As I mentioned in my last post, it's commonplace to argue that at some point in history--maybe when MTV debuted--we lost the ability to tell the difference between the image and the world, between the real and the artificial. Writing in the 1930s, Walter Benjamin was working with an older opposition, one derived from György Lukács, between first nature (our helplessness before the uncontrollable fury of thunderstorms) and second nature (our helplessness before the uncontrollable fury of the global economy). Benjamin was also highly influenced by Surrealism, which, like Lukács' theory of reification, asserted our view of reality is clouded by a faulty rationality. We don't prefer the artificial to the real because we're simpletons duped by the irresistible lure of the image, but because we've reshaped our reality so totally and so perfectly that we no longer recognize it as our own.
This is why Benjamin admired the work of the early 20th-century photographer Eugène Atget, a favorite of the Surrealists as well. Atget wasn't naive, but he saw himself as a tradesman making a living photographing ordinary street scenes in Paris. Oftentimes his photographs had no people in them, a motif that fascinated Benjamin and the Surrealists. (That's Atget's "Coin de la Rue Valette et Pantheon"  above.) Before Atget, the human face and body were the primary subject matter of photography. Atget banished people from photography and with them the last vestiges of cult value in the medium. His photographs of a deserted Paris were like the scenes of a crime, Benjamin noticed. Atget's photographs provided no ground for contemplation. They were signposts, but without direction. The everyday objects of ordinary experience were revealed as strange and unsettling. In this way photographs acquired the first traces of political significance, that all was not as it appeared at first glance. To control meaning, captions became necessary for the first time. As Benjamin put it in "Little History of Photography" (1931), Atget "looked for what was unremarked, a forgotten, cast adrift. And thus such pictures . . . work against the exotic, romantically sonorous names of the cities; they suck the aura out of reality like water from a sinking ship."
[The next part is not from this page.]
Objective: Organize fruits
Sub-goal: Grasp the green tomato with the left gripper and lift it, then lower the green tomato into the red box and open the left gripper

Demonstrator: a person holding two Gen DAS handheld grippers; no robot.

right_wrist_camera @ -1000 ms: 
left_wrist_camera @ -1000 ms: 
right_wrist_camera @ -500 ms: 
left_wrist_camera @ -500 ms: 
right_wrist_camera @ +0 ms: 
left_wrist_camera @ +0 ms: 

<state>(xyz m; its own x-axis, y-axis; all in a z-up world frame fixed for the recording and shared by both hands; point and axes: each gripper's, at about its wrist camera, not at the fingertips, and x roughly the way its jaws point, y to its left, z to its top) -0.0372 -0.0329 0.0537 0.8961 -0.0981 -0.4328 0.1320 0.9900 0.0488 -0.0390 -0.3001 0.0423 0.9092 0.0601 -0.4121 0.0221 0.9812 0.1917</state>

Later, in "The Work of Art in the Age of Mechanical Reproduction" (1936) Benjamin made a similar but more sweeping claim about the cinema. A different nature presents itself to the movie camera than to the naked eye. Instead of being something we enter into unconsciously or vaguely, in film we enter nature analytically. While a painter lovely caresses the surfaces of nature, the cameraman chucks a piece of dynamite at it, then reassembles the pieces:
Our taverns and our metropolitan streets, our offices and furnished rooms, our railroad stations and our factories appeared to have us locked up hopelessly. Then came the film and burst this prison-world asunder by the dynamite of the tenth of a second, so that now, in the midst of its far-clung ruins and debris, we calmly and adventurously go traveling.
A movie camera can be mounted on a speeding locomotive, dropped down a sewer, or secreted in a valise and carried surreptitiously around a city. The camera reveals aspects of reality that register in our senses but never quite get processed consciously. Film changed how we view the least significant minutiae of reality just as surely as Freud's Psychopathology of Everyday Life changed how we look at incidental phenomenon like slips of the tongue. In other words, film serves as an optical unconscious. Benjamin asserts the film camera "introduces us to unconscious optics as does psychoanalysis to unconscious impulses."
In Benjamin's lifetime photographic and cinematographic technologies improved dramatically, thus widening the spectrum of visual experience that can be caught on film. The idea that improved technology can expand our sense perception and make the unconscious visible continues today. Digital video has improved to the point at which an entire television series can be devoted to the filming of ghosts.
Perhaps one day we'll have a revelatory film made from an iPod Nano video camera. More likely, though, we'll continue to get snippets of little kids doing allegedly cute things and locker-room peep shows. In either case, the result will probably get dumped into YouTube and forgotten. For all his bold assertions about the potential of rapidly evolving photographic technology, Benjamin equivocates at the conclusion of his Artwork essay. Film presents a whole new world to the masses, but the masses aren't necessarily paying attention. "The public is an examiner," he writes, "but an absent-minded one."